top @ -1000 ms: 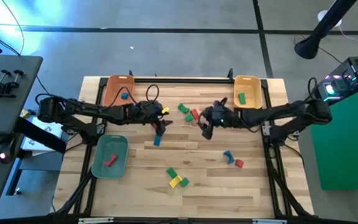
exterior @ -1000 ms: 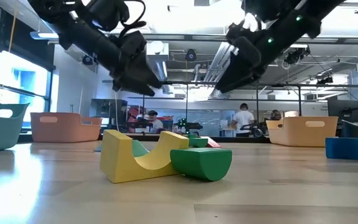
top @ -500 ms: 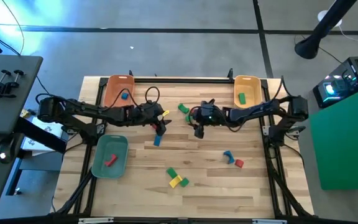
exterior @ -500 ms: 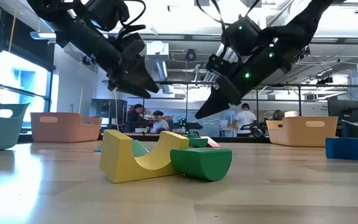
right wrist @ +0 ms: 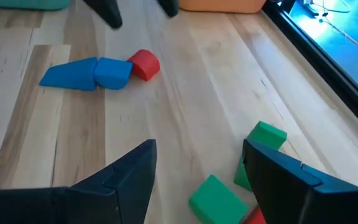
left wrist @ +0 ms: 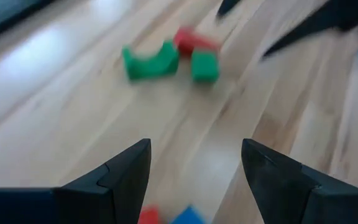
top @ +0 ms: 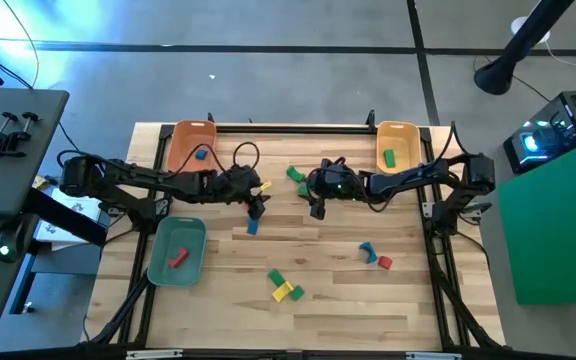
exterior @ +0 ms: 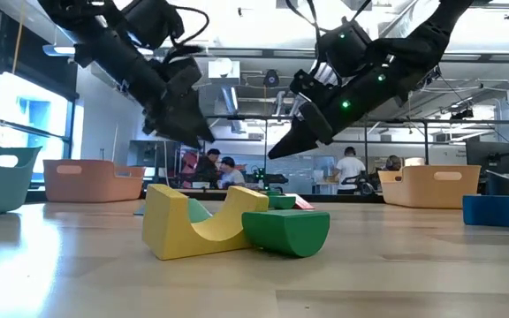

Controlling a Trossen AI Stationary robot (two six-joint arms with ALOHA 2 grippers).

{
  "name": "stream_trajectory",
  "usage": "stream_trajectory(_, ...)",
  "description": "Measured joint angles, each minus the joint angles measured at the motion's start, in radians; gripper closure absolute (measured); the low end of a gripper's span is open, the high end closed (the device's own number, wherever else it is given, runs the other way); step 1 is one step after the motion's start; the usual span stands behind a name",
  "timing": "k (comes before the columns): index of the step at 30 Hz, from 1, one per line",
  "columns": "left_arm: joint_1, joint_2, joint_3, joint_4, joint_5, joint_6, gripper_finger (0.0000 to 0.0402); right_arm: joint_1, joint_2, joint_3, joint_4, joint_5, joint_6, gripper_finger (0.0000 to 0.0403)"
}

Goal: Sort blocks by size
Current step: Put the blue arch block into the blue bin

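Observation:
Blocks lie scattered on the wooden table. A blue block (top: pixel 252 226) and a small red one (right wrist: pixel 145 64) lie just below my left gripper (top: pixel 258 210), which hangs open above the table. Green blocks (top: pixel 294 174) and a red block (top: pixel 312 183) lie mid-table at the far side, beside my right gripper (top: pixel 316 209), also open and above the table. The right wrist view shows green blocks (right wrist: pixel 266 134) near its fingers. More blocks: blue (top: pixel 366 249), red (top: pixel 384 262), green (top: pixel 277 277), yellow (top: pixel 288 291).
An orange tray (top: pixel 183 135) at the far left holds a blue block. A yellow tray (top: pixel 406 133) at the far right holds a green one. A green tray (top: pixel 168 268) at the near left holds a red one. The two grippers hang close together at mid-table.
My right gripper has gone toward the table's left edge and down, closing on my left gripper, and has rolled somewhat. My left gripper has tipped a little further downward in place. Both stay open; no block has moved.

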Motion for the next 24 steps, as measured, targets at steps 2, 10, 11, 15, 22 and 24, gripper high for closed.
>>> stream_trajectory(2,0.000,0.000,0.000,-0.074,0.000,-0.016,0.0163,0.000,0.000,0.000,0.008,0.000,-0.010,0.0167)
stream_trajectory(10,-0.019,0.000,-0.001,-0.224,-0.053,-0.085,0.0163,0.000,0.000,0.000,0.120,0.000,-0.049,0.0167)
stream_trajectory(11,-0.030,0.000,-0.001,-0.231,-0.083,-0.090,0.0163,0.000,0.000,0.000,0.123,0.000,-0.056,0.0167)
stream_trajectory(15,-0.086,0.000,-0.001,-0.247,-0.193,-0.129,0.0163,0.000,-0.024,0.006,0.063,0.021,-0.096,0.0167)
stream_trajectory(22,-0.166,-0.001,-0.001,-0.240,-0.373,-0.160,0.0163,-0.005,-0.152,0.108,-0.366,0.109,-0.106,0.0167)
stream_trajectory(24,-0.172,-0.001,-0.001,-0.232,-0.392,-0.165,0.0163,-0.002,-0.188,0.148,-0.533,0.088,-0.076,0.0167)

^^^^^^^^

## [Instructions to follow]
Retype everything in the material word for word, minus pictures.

## [Solved exercise]
top @ -1000 ms: 
exterior @ -1000 ms: 
top @ -500 ms: 
exterior @ -500 ms: 
right wrist @ +0 ms: 
left wrist @ +0 ms: 
top @ +0 ms: 
exterior @ +0 ms: 

Controlling a Trossen AI Stationary robot (two six-joint arms with ALOHA 2 grippers).

{
  "name": "stream_trajectory",
  "usage": "stream_trajectory(_, ...)",
  "description": "Measured joint angles, each minus the joint angles measured at the motion's start, in radians; gripper closure absolute (measured); the low end of a gripper's span is open, the high end closed (the device's own number, wherever else it is given, runs the other way); step 1 is one step after the motion's start; the usual span stands behind a name",
  "timing": "k (comes before the columns): index of the step at 30 Hz, from 1, one per line",
  "columns": "left_arm: joint_1, joint_2, joint_3, joint_4, joint_5, joint_6, gripper_finger (0.0000 to 0.0402); right_arm: joint_1, joint_2, joint_3, joint_4, joint_5, joint_6, gripper_finger (0.0000 to 0.0403)"
}

Goal: Sort blocks by size
Current step: Put the blue arch block into the blue bin

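Observation:
Blocks lie scattered on the wooden table. A blue block (top: pixel 252 226) and a small red one (right wrist: pixel 145 64) lie just below my left gripper (top: pixel 258 210), which hangs open above the table. Green blocks (top: pixel 294 174) and a red block (top: pixel 312 183) lie mid-table at the far side, beside my right gripper (top: pixel 316 209), also open and above the table. The right wrist view shows green blocks (right wrist: pixel 266 134) near its fingers. More blocks: blue (top: pixel 366 249), red (top: pixel 384 262), green (top: pixel 277 277), yellow (top: pixel 288 291).
An orange tray (top: pixel 183 135) at the far left holds a blue block. A yellow tray (top: pixel 406 133) at the far right holds a green one. A green tray (top: pixel 168 268) at the near left holds a red one. The two grippers hang close together at mid-table.
My right gripper has gone toward the table's left edge and down, closing on my left gripper, and has rolled somewhat. My left gripper has tipped a little further downward in place. Both stay open; no block has moved.
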
Motion for the next 24 steps, as measured, targets at steps 2, 10, 11, 15, 22 and 24, gripper high for closed.
>>> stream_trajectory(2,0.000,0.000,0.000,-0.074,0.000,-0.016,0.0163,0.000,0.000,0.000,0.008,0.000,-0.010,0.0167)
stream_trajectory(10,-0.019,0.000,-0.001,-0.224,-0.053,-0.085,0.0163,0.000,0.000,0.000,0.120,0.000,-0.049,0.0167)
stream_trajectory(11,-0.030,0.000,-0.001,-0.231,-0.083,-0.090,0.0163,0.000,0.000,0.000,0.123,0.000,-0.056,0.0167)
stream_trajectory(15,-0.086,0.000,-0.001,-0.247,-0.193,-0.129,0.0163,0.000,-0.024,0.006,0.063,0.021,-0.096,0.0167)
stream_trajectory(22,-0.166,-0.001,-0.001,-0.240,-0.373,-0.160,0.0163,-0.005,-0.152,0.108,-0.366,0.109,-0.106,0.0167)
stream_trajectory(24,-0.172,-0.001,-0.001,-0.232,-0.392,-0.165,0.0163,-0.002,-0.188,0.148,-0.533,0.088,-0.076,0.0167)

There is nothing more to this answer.